We took a break to refuel, those of us in Vancouver huddling in the covered doorway of a locked-up hair salon sucking back strong black coffee and turkey subs.

We weren’t beating back the Luce, just wearing ourselves down, burning out into synesthetic overload.

Some Reds suffered self-immolation and had to be doused with the special fire extinguishers. Orange Eishei Kodesh experienced rapid and dangerous levels of hypothermia. We pulled the Yellows before they went into full-on shutdowns of their immune systems.

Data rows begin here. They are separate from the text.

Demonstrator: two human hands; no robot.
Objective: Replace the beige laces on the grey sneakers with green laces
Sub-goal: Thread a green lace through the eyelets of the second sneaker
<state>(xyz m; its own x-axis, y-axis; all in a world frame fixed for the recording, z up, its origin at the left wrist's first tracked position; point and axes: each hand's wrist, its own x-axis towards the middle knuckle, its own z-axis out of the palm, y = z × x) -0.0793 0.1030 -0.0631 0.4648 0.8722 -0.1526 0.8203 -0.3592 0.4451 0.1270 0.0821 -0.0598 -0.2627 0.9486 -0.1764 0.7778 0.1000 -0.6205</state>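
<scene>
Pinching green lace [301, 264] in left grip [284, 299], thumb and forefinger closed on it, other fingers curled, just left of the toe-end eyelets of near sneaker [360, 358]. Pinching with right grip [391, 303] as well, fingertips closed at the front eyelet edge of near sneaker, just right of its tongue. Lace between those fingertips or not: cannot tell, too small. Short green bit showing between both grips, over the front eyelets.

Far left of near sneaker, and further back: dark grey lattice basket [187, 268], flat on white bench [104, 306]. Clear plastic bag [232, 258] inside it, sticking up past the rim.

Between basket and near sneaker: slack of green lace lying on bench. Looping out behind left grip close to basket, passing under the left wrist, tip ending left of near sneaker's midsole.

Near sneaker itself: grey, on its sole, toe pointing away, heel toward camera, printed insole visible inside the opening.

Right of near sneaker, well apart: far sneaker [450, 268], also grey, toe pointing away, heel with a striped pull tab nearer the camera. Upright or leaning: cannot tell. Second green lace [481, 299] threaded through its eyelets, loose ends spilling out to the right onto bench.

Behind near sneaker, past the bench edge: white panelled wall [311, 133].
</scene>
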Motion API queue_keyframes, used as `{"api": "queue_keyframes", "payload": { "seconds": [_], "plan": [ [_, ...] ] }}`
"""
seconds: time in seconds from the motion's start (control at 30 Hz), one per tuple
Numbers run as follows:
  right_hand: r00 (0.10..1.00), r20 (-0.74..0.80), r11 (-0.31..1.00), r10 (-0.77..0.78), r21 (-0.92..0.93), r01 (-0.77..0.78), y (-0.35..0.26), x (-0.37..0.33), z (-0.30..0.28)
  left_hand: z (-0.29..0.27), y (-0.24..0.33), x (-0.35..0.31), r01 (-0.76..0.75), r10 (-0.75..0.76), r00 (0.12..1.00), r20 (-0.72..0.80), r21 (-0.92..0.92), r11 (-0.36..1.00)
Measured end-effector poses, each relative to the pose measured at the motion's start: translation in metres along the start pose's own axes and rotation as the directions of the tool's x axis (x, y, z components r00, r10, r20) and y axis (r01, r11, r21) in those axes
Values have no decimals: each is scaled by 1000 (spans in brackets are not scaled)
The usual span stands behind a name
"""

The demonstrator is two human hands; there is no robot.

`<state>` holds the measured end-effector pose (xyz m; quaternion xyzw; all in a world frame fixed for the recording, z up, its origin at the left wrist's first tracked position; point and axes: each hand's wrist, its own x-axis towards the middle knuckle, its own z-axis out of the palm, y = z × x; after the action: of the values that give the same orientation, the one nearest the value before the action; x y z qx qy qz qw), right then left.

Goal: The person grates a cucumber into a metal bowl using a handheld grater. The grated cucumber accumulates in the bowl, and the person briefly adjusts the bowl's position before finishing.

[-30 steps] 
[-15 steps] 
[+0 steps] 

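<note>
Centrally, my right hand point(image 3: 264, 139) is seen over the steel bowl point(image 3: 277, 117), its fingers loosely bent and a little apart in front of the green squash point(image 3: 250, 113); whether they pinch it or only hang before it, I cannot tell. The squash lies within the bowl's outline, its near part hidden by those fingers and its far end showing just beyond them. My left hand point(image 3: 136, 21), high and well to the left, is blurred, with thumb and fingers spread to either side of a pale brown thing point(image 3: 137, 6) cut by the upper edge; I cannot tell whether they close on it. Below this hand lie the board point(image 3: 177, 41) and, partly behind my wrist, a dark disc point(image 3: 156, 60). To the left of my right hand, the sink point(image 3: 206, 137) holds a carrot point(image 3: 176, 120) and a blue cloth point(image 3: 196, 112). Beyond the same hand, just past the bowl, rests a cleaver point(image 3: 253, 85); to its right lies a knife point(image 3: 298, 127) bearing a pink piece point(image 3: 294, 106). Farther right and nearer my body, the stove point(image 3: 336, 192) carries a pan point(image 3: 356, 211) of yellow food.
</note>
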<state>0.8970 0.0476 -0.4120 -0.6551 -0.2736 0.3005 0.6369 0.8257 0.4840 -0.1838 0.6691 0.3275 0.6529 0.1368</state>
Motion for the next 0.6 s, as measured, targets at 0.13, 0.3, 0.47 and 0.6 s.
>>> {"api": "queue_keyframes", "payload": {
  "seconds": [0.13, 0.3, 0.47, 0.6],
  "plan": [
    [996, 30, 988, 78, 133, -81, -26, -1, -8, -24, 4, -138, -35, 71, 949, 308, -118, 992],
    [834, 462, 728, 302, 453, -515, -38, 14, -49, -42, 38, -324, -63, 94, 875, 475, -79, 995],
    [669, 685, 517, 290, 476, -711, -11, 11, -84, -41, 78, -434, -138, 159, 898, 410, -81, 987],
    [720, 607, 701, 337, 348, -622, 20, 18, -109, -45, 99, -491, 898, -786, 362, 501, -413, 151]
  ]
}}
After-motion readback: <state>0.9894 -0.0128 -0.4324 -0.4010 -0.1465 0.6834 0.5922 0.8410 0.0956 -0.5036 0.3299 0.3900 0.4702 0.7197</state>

Luckily, we’d had the foresight to bring a healer along with each unit, but after all that, the Blue Flames monitoring the Luce reported that it barely flickered.

Our frustrations boiled over, the lines of communication devolving into shouting matches.

Even with high-end rain gear, water found its way in, trickling down my neck despite the hood, and seeping through the seams of my jacket. My hands were pruned and trembling inside my wet gloves, and my supposedly waterproof boots had given up hours ago, leaving my socks to squelch with every step.

Ha-joon finally called an end to our misery. Despite our anger and frustration, no one protested too much, and I doubted I was the only one who felt relief, even though we’d failed.

“It’s only Thursday,” I said to everyone on the comms. “We can try again.”

“Provided we have better conditions,” one of the operatives stationed at the North Yorkshire Moor rift site said.

“Monserrat? Ha-joon?” I said. “What’s it looking like between now and Saturday?”

They moved onto a private back channel to discuss it.

Gemma, Joe, Eduardo, Marilyn, and I kept our comms on but used the time to pack up and scramble back into the van with the heat cranked.

“We have a window to launch the backburn in thirty-two hours,” Monserrat finally announced.

Saturday morning. The day the Luce would be at its most potent.

We were all professionals and used to working in adverse conditions. We’d take this as a dress rehearsal—albeit a disastrous one—and learn from the valuable data we collected.

I glanced at the Japanese maples in cedar planter boxes lining the sidewalk whose naturally twisted trunks had been straightened like drawn wire.

We’d been given a second chance.

There wouldn’t be a third.

Now, however, we cared about getting warm and fed. Marilyn and Joe almost came to blows over a package of hot chocolate back at HQ, while Gemma’s growl when I reached for the last prepackaged ramen noodle bowl was scarier than any sound Cherry had ever made.